必要以上にローカル管理者アカウントを作成したくない場合でも、この設定でローカル管理者アカウントの作成が必要になります。
構成プロファイル設定
構成プロファイルは「com.jamf.connect.login.plist」を登録した構成プロファイルのみチェックを入れます。
登録パッケージ
登録パッケージはもちろん「JamfConnect.pkg」、配布ポイントは「Cloud Distribution Point (null)」を指定してください。
Scope
最後にScopeはDEP端末を対象にしたSmart Computer Groupを指定して保存して設定完了です。
設定は以上です。
DEP(JamfPro)に登録した端末を起動してセットアップを開始してみましょう。

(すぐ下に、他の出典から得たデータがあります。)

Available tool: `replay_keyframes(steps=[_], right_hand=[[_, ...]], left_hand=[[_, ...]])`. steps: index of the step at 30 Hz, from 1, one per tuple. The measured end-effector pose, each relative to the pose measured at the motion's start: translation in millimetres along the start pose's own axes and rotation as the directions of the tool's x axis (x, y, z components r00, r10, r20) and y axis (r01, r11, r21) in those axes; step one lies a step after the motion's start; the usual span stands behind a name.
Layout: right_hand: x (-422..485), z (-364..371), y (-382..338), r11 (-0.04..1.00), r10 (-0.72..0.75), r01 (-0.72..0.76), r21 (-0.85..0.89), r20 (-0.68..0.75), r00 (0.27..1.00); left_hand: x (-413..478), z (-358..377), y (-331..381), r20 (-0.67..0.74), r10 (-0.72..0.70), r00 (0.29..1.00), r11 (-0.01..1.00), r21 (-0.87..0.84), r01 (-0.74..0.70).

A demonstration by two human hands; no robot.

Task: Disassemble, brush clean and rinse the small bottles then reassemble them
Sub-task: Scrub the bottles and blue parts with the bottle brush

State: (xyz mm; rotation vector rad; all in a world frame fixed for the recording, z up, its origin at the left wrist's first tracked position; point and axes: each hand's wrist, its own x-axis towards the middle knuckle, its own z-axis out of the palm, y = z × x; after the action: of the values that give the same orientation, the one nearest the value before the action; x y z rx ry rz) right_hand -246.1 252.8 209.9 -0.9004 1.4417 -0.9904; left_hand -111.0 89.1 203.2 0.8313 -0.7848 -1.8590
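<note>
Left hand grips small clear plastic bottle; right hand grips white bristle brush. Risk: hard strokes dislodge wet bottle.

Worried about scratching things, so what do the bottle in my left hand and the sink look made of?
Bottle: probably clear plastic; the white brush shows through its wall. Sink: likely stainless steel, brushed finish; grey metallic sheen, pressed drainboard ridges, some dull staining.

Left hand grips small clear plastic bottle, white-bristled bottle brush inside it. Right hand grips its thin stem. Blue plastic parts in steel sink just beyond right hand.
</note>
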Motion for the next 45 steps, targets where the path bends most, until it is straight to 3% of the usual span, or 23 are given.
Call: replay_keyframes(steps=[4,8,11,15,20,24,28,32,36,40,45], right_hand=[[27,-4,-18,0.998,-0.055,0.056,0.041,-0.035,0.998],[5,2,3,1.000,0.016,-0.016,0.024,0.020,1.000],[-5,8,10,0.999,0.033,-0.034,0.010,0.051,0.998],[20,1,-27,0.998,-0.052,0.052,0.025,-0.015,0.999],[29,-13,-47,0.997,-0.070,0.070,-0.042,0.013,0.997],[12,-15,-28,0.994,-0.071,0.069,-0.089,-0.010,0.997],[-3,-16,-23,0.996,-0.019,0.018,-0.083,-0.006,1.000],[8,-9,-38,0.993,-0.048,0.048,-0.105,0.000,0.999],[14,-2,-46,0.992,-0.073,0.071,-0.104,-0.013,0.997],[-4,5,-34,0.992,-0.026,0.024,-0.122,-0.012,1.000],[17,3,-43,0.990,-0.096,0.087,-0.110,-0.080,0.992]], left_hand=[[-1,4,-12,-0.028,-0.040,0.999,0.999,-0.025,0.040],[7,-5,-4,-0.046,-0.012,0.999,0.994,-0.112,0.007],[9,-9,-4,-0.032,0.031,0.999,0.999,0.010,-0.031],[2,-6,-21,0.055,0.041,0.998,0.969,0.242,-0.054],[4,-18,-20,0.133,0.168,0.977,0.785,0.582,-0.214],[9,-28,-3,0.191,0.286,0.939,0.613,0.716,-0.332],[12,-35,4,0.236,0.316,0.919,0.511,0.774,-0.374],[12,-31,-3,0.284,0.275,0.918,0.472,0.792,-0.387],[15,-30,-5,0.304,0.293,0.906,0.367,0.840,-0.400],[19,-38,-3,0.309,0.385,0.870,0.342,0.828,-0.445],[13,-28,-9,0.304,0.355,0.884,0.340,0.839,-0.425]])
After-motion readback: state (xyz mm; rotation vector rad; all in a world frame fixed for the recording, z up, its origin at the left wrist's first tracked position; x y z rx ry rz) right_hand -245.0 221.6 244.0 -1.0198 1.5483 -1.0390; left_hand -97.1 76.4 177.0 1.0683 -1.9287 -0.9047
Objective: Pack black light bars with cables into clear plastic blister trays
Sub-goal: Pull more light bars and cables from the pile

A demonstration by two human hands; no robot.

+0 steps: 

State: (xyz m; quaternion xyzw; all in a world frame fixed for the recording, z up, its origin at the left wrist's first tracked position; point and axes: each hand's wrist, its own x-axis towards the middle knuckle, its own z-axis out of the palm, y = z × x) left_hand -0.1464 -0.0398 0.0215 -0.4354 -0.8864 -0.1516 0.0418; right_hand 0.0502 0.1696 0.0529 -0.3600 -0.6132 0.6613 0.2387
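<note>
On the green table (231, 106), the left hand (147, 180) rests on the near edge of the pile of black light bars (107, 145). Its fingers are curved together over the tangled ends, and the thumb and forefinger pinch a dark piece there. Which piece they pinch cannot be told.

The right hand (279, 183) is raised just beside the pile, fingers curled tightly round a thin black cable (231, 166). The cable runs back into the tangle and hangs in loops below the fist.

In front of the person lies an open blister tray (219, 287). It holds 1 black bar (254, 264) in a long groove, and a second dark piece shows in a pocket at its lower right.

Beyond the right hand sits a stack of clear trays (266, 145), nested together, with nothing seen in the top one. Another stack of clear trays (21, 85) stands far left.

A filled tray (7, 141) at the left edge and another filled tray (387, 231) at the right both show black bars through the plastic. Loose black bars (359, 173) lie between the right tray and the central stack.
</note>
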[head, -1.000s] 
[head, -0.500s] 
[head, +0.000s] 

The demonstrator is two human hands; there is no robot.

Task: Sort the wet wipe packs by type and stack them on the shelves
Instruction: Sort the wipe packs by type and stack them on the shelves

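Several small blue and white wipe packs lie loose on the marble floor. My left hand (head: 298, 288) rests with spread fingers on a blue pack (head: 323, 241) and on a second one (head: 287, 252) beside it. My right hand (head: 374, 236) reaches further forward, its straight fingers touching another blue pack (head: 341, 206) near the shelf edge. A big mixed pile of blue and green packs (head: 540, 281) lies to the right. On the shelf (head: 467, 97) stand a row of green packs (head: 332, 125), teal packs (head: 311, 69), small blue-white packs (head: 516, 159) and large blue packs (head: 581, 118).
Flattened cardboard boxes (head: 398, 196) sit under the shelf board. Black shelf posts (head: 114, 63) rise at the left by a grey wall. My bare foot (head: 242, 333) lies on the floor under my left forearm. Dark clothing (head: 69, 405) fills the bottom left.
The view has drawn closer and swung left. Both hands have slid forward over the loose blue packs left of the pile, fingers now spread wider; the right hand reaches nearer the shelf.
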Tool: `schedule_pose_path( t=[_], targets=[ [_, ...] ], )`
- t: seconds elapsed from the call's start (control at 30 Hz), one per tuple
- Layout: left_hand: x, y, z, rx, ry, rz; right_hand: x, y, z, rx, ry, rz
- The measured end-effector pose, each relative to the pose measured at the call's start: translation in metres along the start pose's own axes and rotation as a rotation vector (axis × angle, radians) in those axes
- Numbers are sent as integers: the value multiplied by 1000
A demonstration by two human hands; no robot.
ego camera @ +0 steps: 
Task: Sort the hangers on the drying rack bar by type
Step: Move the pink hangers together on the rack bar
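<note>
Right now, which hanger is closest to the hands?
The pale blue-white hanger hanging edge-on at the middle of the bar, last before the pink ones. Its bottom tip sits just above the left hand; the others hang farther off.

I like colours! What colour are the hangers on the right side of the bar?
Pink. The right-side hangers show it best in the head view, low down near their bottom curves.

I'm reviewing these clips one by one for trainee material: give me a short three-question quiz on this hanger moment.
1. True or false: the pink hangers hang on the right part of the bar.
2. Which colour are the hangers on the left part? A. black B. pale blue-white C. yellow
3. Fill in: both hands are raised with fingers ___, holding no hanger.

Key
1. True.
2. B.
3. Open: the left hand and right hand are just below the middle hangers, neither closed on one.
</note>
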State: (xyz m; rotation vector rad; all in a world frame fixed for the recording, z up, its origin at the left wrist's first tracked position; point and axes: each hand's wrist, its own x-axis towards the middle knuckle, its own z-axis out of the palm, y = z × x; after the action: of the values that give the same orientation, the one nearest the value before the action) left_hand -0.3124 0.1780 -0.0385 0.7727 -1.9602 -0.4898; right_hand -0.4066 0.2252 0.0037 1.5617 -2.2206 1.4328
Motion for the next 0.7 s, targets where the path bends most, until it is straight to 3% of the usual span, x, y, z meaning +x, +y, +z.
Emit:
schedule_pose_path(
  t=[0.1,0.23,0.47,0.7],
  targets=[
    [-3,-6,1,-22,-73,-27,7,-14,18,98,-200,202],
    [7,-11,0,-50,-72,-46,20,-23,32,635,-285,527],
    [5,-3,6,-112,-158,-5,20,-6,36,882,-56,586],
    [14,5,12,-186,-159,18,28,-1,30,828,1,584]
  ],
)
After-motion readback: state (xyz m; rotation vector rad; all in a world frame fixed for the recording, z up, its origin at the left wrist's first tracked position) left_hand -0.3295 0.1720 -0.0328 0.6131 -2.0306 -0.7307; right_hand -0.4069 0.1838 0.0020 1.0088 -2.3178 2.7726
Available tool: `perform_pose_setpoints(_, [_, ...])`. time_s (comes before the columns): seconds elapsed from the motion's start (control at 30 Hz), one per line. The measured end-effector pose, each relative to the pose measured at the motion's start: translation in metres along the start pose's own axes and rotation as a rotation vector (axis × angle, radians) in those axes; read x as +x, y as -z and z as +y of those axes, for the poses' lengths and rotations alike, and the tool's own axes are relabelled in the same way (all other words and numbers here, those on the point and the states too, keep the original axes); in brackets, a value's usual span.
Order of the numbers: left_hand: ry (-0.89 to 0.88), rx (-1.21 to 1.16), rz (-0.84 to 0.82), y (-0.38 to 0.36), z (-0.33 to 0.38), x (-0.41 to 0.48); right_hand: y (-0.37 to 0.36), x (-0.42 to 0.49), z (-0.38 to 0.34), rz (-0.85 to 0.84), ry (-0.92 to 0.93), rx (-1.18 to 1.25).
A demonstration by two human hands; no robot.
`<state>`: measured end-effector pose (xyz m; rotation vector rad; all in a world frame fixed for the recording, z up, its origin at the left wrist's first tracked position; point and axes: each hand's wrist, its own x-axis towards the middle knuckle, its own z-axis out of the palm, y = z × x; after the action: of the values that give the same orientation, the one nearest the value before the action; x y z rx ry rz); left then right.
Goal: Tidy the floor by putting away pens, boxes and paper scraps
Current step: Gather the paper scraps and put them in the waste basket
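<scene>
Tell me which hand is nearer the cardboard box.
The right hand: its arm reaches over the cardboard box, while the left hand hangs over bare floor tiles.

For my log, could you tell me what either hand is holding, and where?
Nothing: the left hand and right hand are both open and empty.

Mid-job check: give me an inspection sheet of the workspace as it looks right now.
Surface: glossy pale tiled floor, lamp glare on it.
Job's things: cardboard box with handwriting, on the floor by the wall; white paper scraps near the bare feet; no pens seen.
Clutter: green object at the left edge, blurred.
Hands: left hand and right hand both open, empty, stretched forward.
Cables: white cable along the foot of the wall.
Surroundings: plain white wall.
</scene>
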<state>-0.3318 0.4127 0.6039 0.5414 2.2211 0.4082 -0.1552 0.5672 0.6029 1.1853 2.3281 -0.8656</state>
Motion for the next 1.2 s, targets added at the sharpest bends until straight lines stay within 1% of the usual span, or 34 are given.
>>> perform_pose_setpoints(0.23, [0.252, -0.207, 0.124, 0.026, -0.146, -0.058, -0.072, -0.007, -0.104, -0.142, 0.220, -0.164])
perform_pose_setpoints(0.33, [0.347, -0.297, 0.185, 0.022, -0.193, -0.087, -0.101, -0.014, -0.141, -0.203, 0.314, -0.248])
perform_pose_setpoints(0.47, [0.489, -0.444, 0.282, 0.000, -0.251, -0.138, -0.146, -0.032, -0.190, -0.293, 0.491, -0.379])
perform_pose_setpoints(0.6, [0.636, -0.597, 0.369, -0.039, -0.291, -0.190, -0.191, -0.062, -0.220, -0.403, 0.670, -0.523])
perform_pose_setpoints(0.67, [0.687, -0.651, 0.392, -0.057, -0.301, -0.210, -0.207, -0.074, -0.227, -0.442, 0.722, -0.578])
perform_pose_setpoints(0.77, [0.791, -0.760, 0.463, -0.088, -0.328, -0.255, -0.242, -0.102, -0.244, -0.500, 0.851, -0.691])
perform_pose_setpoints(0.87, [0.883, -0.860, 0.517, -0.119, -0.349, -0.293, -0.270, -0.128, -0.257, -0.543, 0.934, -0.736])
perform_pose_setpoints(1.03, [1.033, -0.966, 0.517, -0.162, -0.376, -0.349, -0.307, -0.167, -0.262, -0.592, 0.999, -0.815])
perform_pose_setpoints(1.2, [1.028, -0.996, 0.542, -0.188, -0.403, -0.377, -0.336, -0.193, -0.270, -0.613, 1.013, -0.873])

Jamf Connect 2.0.0 with Azure ADを検証してみた(動作確認編)へ続く。
Appendix : ライセンス登録
Jamf Connectのライセンスファイルは「Jamf Connect License Key - xxxx.mobileconfig」というようなファイル名で購入した販売店から提供されると思います。
このライセンスファイルの登録方法は公式ガイドに記載されていますが、実はちょっと罠があります。
ライセンスファイルは公式ガイドの通り 構成プロファイル > アップロード で登録します。
公式ガイドではこれだけなのですが実はまだ続きがあり、このあと保存する前に「アプリケーションとカスタム設定」に移動して以下の操作が必要です。
こちらのキャプチャのとおり、2つのペイロードに対してそれぞれ「ファイル(PLIST)ファイルをアップロード」を選択してください。アップロードボタンが表示されますが、何もアップロードしなくて大丈夫です。ボタンの下にライセンスファイル情報が表示されることを確認して保存してください。これでライセンス登録OKとなります。この操作は公式ガイドには記載されてないので、やらないといつまでたってもライセンス認証されないのでご注意ください。